**Problem requirements:** Gather all lines in the data that hold the string "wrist".
━━━━━ Dataset entries
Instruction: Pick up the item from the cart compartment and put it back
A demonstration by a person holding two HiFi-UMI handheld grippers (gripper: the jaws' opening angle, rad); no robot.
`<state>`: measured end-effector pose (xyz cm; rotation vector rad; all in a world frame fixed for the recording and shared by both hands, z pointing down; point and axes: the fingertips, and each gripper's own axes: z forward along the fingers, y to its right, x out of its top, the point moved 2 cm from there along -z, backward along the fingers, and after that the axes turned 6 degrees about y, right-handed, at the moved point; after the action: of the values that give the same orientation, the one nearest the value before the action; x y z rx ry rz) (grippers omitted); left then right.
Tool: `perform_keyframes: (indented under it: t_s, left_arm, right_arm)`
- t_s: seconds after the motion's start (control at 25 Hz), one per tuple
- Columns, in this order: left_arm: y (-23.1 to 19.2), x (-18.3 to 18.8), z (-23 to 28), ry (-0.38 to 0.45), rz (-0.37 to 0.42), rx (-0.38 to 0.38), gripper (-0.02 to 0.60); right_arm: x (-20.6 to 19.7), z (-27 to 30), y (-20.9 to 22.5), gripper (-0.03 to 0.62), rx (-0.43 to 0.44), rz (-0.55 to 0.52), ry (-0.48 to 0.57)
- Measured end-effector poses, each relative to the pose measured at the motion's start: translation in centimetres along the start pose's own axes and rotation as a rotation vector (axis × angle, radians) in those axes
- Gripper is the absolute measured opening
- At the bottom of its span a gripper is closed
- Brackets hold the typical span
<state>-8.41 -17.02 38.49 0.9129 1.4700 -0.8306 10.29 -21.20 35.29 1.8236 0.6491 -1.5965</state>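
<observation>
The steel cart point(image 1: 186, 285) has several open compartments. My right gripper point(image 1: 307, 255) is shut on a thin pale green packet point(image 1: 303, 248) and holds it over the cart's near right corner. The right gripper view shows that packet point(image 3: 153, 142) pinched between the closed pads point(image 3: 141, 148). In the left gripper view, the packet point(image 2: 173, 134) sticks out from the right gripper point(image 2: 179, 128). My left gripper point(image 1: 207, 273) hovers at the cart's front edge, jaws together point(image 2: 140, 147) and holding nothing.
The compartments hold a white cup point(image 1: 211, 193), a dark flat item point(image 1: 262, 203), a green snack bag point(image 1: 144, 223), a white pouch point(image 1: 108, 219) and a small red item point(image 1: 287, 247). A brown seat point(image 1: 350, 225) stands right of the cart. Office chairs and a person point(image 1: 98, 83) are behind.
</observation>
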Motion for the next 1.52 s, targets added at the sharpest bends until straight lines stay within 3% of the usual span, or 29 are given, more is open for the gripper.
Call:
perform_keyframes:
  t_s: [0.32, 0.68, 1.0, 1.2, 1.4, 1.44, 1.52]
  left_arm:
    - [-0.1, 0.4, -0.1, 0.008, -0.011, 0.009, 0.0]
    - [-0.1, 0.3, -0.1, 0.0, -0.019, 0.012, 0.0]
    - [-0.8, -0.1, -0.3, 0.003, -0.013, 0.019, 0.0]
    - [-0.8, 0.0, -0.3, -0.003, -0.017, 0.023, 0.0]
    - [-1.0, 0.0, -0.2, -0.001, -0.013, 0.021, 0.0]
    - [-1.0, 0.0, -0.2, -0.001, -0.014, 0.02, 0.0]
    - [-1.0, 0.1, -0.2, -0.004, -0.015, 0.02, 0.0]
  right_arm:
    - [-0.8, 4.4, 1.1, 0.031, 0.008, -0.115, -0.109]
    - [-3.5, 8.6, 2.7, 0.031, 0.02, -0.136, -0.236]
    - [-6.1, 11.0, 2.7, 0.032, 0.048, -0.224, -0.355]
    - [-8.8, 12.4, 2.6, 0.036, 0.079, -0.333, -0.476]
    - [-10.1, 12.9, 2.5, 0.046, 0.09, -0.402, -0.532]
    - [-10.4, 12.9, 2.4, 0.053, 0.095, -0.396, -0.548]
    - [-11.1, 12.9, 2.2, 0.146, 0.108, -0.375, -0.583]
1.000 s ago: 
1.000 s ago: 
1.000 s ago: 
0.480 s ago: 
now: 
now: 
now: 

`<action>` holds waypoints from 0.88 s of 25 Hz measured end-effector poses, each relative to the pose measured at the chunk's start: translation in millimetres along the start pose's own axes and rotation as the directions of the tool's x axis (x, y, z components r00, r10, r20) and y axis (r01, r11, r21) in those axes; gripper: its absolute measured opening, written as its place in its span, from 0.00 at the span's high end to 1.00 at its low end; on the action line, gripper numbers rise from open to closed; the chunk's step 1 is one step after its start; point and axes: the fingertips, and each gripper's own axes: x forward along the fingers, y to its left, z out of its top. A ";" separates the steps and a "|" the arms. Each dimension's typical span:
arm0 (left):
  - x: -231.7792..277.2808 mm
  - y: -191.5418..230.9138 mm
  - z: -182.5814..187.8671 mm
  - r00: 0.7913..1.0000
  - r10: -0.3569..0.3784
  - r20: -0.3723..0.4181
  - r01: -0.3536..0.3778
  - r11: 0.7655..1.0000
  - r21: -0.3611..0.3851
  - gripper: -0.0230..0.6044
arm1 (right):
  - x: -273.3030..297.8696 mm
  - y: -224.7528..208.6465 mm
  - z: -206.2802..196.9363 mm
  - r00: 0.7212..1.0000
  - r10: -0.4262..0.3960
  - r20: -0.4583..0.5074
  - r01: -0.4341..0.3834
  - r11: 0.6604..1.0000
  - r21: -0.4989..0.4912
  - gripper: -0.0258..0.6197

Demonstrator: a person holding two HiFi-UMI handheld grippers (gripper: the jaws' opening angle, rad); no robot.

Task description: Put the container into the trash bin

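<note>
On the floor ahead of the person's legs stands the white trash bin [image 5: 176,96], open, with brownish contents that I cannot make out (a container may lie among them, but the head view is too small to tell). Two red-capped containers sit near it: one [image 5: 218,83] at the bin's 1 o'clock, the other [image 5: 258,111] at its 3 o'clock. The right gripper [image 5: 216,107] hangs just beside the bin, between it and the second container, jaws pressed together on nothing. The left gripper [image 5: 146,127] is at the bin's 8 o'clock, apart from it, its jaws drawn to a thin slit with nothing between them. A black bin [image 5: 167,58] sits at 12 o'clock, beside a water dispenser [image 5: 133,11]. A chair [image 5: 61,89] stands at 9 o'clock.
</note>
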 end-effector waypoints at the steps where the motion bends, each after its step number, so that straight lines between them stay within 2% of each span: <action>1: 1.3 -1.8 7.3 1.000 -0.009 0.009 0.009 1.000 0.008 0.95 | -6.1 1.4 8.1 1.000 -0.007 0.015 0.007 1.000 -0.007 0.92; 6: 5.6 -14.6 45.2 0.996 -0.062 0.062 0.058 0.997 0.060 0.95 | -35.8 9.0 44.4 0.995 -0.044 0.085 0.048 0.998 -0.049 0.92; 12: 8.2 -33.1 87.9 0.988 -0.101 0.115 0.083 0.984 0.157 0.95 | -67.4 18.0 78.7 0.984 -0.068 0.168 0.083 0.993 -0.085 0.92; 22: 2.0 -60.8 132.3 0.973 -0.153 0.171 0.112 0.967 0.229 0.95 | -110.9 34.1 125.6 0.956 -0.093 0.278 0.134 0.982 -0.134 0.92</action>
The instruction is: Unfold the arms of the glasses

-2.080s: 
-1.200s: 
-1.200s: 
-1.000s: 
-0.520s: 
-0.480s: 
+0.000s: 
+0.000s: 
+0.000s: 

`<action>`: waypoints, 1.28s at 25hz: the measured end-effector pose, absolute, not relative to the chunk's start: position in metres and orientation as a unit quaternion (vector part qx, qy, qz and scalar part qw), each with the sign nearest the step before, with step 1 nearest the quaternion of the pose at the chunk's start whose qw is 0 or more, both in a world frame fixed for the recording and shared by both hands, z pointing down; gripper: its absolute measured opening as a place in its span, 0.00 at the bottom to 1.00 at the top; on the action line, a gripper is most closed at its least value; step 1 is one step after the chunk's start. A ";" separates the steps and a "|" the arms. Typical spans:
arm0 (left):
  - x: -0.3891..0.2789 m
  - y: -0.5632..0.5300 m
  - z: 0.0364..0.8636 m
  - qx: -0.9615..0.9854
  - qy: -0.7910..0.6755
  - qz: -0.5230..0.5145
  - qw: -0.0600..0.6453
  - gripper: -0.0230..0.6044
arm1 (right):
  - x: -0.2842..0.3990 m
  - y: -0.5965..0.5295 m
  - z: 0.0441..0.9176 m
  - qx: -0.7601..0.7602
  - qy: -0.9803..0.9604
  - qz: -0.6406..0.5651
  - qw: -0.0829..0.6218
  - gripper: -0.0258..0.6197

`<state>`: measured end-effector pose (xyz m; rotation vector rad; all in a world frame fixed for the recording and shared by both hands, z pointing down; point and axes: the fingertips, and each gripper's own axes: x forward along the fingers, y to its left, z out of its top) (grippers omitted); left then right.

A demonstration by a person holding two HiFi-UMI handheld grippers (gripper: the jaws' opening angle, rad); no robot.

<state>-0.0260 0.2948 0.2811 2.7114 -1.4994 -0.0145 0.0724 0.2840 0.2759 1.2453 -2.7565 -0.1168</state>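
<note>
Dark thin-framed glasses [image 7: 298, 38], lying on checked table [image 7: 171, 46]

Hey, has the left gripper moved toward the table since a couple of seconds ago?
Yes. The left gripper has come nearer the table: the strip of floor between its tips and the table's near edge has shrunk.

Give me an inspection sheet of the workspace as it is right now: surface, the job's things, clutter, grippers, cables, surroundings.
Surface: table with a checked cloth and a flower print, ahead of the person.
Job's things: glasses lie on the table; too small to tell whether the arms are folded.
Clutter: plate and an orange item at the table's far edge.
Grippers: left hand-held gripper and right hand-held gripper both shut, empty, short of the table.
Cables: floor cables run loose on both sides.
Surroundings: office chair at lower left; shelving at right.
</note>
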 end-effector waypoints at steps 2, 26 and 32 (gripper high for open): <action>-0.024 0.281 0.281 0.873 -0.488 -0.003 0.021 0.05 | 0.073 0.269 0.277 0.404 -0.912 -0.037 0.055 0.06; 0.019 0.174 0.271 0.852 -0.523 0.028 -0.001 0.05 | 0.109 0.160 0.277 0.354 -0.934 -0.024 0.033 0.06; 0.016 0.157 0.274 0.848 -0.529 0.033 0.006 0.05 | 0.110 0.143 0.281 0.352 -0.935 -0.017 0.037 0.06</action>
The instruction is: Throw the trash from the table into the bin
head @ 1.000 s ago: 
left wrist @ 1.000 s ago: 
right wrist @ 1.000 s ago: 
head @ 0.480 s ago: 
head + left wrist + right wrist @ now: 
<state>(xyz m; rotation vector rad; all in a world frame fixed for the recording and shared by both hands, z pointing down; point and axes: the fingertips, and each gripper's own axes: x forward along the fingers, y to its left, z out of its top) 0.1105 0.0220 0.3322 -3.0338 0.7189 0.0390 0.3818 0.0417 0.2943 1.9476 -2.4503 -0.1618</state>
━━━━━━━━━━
**Answer to this problem:**
left wrist @ 1.000 s ago: 
right wrist @ 1.000 s ago: 
head + left wrist + right wrist @ now: 

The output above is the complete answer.